* Task to complete: Verbatim output required. Print the data in full.

* Dataset records:
== Segment start ==

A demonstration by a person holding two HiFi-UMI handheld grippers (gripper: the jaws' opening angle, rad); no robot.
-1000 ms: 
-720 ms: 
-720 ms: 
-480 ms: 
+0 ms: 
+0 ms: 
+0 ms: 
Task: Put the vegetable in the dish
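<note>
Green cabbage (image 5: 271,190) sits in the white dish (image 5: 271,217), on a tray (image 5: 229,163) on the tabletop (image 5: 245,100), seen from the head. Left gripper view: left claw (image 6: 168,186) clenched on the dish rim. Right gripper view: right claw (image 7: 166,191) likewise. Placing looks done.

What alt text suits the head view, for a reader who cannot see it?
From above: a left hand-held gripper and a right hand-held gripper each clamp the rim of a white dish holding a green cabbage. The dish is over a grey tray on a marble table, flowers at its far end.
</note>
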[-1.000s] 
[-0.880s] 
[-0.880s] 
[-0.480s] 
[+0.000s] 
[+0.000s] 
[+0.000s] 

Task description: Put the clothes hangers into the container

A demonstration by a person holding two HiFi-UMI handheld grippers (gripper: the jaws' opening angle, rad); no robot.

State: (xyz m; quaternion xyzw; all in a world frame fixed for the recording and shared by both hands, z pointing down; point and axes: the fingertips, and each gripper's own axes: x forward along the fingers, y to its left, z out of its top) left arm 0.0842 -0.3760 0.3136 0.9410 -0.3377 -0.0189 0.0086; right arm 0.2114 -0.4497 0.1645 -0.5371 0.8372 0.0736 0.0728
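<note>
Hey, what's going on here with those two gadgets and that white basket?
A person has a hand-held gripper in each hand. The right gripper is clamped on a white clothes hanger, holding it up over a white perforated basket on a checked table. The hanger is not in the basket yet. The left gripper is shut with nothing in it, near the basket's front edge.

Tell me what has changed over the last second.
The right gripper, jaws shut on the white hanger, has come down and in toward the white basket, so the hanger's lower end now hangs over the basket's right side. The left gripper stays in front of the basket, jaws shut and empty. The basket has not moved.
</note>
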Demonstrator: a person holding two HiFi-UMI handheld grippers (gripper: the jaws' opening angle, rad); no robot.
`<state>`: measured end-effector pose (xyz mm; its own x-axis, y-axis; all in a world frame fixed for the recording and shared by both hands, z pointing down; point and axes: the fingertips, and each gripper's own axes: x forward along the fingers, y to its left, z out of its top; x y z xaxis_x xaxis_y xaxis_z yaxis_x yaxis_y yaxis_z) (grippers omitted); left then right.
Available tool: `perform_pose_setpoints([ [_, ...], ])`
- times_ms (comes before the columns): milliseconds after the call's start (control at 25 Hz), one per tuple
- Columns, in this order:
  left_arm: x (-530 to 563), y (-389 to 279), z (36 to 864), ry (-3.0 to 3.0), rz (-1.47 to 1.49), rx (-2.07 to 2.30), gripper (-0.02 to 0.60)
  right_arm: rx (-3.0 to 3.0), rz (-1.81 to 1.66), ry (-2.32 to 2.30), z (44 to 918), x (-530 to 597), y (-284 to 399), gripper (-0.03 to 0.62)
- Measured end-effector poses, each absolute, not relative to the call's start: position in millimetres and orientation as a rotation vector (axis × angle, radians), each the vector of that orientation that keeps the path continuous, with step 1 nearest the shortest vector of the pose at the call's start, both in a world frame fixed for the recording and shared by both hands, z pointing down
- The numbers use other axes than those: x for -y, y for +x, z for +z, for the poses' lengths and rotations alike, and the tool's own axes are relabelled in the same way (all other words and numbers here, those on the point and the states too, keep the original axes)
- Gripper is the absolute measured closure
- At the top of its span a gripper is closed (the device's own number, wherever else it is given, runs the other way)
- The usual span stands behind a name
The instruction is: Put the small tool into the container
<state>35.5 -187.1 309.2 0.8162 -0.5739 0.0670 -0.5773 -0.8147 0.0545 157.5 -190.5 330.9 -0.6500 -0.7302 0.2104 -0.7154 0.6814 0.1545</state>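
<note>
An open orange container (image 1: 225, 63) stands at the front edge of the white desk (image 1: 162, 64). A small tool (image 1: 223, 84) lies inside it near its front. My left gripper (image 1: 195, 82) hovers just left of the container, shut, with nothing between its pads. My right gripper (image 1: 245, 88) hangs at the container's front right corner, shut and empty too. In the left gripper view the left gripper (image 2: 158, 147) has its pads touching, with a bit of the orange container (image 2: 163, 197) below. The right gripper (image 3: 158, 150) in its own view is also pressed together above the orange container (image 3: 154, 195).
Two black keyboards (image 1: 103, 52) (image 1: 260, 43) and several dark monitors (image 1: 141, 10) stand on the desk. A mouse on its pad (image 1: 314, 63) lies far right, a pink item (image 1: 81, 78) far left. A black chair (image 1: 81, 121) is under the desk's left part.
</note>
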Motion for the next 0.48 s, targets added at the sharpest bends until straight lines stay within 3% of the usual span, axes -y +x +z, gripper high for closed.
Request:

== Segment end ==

* Exercise solution:
A demonstration by a person holding two HiFi-UMI handheld grippers (gripper: the jaws' opening angle, rad); no robot.
-1000 ms: 
-720 ms: 
-720 ms: 
-480 ms: 
+0 ms: 
+0 ms: 
+0 ms: 
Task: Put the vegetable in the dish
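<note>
Green cabbage (image 5: 271,190) sits in the white dish (image 5: 271,217), on a tray (image 5: 229,163) on the tabletop (image 5: 245,100), seen from the head. Left gripper view: left claw (image 6: 168,186) clenched on the dish rim. Right gripper view: right claw (image 7: 166,191) likewise. Placing looks done.

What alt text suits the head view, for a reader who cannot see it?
From above: a left hand-held gripper and a right hand-held gripper each clamp the rim of a white dish holding a green cabbage. The dish is over a grey tray on a marble table, flowers at its far end.
</note>
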[-1.000s] 
[-0.880s] 
[-0.880s] 
[-0.480s] 
[+0.000s] 
[+0.000s] 
[+0.000s] 

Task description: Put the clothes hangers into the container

A demonstration by a person holding two HiFi-UMI handheld grippers (gripper: the jaws' opening angle, rad); no robot.

State: (xyz m; quaternion xyzw; all in a world frame fixed for the recording and shared by both hands, z pointing down; point and axes: the fingertips, and each gripper's own axes: x forward along the fingers, y to its left, z out of its top) left arm 0.0842 -0.3760 0.3136 0.9410 -0.3377 -0.0189 0.0086; right arm 0.2114 -0.4497 0.1645 -0.5371 0.8372 0.0736 0.0728
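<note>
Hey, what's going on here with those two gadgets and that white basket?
A person has a hand-held gripper in each hand. The right gripper is clamped on a white clothes hanger, holding it up over a white perforated basket on a checked table. The hanger is not in the basket yet. The left gripper is shut with nothing in it, near the basket's front edge.

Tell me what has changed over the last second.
The right gripper, jaws shut on the white hanger, has come down and in toward the white basket, so the hanger's lower end now hangs over the basket's right side. The left gripper stays in front of the basket, jaws shut and empty. The basket has not moved.
</note>
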Demonstrator: a person holding two HiFi-UMI handheld grippers (gripper: the jaws' opening angle, rad); no robot.
`<state>`: measured end-effector pose (xyz mm; its own x-axis, y-axis; all in a world frame fixed for the recording and shared by both hands, z pointing down; point and axes: the fingertips, and each gripper's own axes: x forward along the fingers, y to its left, z out of its top; x y z xaxis_x xaxis_y xaxis_z yaxis_x yaxis_y yaxis_z) (grippers omitted); left then right.
Available tool: `perform_pose_setpoints([ [_, ...], ])`
- times_ms (comes before the columns): milliseconds after the call's start (control at 25 Hz), one per tuple
- Columns, in this order:
  left_arm: x (-530 to 563), y (-389 to 279), z (36 to 864), ry (-3.0 to 3.0), rz (-1.47 to 1.49), rx (-2.07 to 2.30), gripper (-0.02 to 0.60)
  right_arm: rx (-3.0 to 3.0), rz (-1.81 to 1.66), ry (-2.32 to 2.30), z (44 to 918), x (-530 to 597), y (-284 to 399), gripper (-0.03 to 0.62)
- Measured end-effector poses, each absolute, not relative to the call's start: position in millimetres and orientation as a rotation vector (axis × angle, radians), each the vector of that orientation that keeps the path continuous, with step 1 nearest the shortest vector of the pose at the call's start, both in a world frame fixed for the recording and shared by both hands, z pointing down
- The numbers use other axes than those: x for -y, y for +x, z for +z, for the poses' lengths and rotations alike, and the tool's own axes are relabelled in the same way (all other words and numbers here, those on the point and the states too, keep the original axes)
- Gripper is the absolute measured closure
- At the top of its span a gripper is closed (the device's own number, wherever else it is given, runs the other way)
- The usual span stands behind a name
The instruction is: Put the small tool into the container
<state>35.5 -187.1 309.2 0.8162 -0.5739 0.0670 -0.5773 -0.8147 0.0545 157.5 -190.5 330.9 -0.6500 -0.7302 0.2104 -0.7154 0.6814 0.1545</state>
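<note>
An open orange container (image 1: 225, 63) stands at the front edge of the white desk (image 1: 162, 64). A small tool (image 1: 223, 84) lies inside it near its front. My left gripper (image 1: 195, 82) hovers just left of the container, shut, with nothing between its pads. My right gripper (image 1: 245, 88) hangs at the container's front right corner, shut and empty too. In the left gripper view the left gripper (image 2: 158, 147) has its pads touching, with a bit of the orange container (image 2: 163, 197) below. The right gripper (image 3: 158, 150) in its own view is also pressed together above the orange container (image 3: 154, 195).
Two black keyboards (image 1: 103, 52) (image 1: 260, 43) and several dark monitors (image 1: 141, 10) stand on the desk. A mouse on its pad (image 1: 314, 63) lies far right, a pink item (image 1: 81, 78) far left. A black chair (image 1: 81, 121) is under the desk's left part.
</note>
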Motion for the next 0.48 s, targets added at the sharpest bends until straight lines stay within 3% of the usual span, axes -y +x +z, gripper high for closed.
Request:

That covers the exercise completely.